Many truckers we spoke to describe feeling haunted when they are near the scene of a particularly gruesome accident, or when they see another driver engage in a behavior that previously led to an accident. Exhaustion can compound these issues, and the job often offers little relief—truckers are regularly pushed into difficult circumstances while on the road. They may speed, for example, if shift limitations meant they would have to stop driving within the hour, but they’re more than an hour away from a safe, legal space to park and rest. And truck stops and rest areas can fill up, meaning that some truckers who need to stop driving—because of duty limits, or because they’re too tired to continue—are forced to just keep going.

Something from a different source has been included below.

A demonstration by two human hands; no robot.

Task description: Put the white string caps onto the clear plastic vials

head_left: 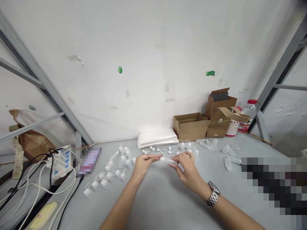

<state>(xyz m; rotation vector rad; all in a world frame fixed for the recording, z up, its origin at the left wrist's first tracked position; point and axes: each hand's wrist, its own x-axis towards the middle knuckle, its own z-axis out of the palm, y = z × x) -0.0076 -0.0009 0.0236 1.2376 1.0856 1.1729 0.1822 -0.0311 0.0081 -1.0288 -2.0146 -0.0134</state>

The job of a trucker, in other words, can mean dealing with PTSD, regularly facing trauma triggers, and battling exhaustion through it all—without professional help to identify or manage these mental-health problems. This isn’t just dangerous to the truckers; it can be a safety hazard for anyone on the road. The most common symptoms of PTSD include difficulty sleeping, difficulty staying awake, panic attacks, and problems concentrating. If a number of American’s 3.5 million truckers have these symptoms, it’s a public-health issue for all drivers.

Anne Balay is a former long-haul trucker and a visiting assistant professor of anthropology at Haverford College. She is the author of ​Steel Closets: Voices of Gay, Lesbian, and Transgender Steelworkers.
Mona Shattell is the chair of the department of community systems and mental-health nursing at Rush University College of Nursing.